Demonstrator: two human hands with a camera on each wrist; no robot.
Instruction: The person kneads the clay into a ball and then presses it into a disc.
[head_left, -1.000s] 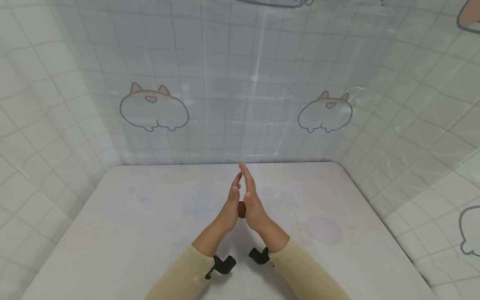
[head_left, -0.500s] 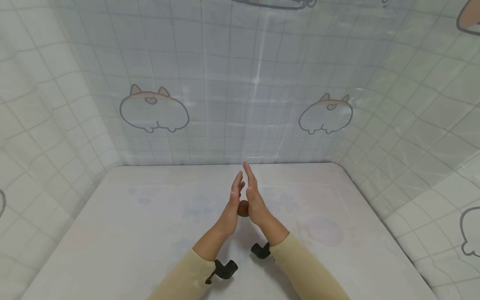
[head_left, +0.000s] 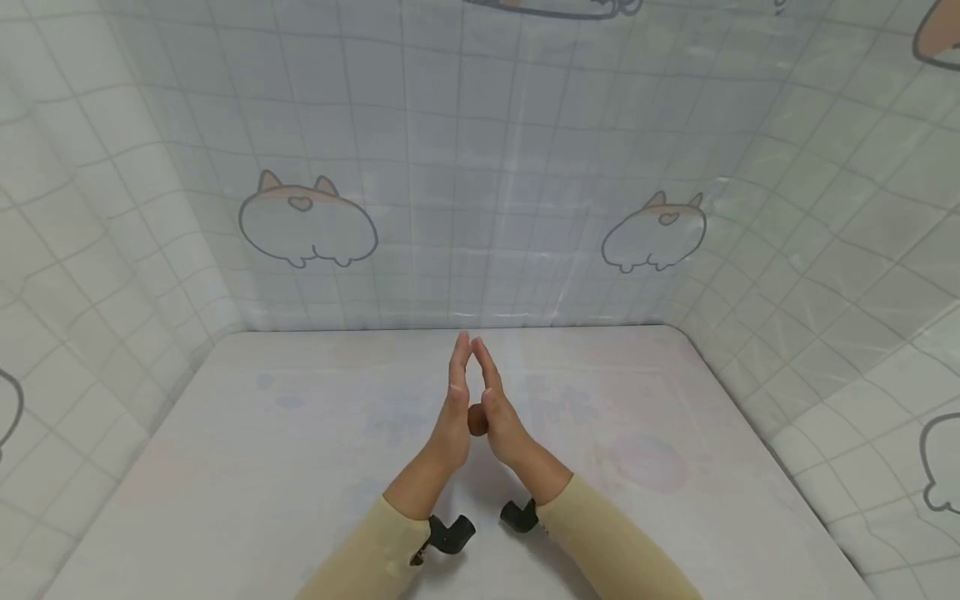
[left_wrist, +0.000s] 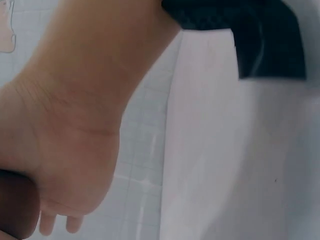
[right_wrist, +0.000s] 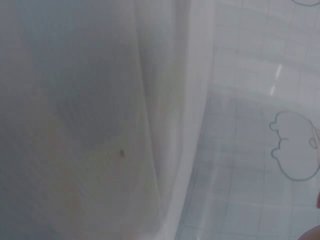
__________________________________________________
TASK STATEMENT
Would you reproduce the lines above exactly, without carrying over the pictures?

EXERCISE SOLUTION
Demonstrator: two human hands with a camera on each wrist; no robot.
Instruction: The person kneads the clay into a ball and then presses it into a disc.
[head_left, -1.000s] 
[head_left, -0.500s] 
[head_left, +0.000s] 
[left_wrist, +0.000s] 
[right_wrist, +0.000s] 

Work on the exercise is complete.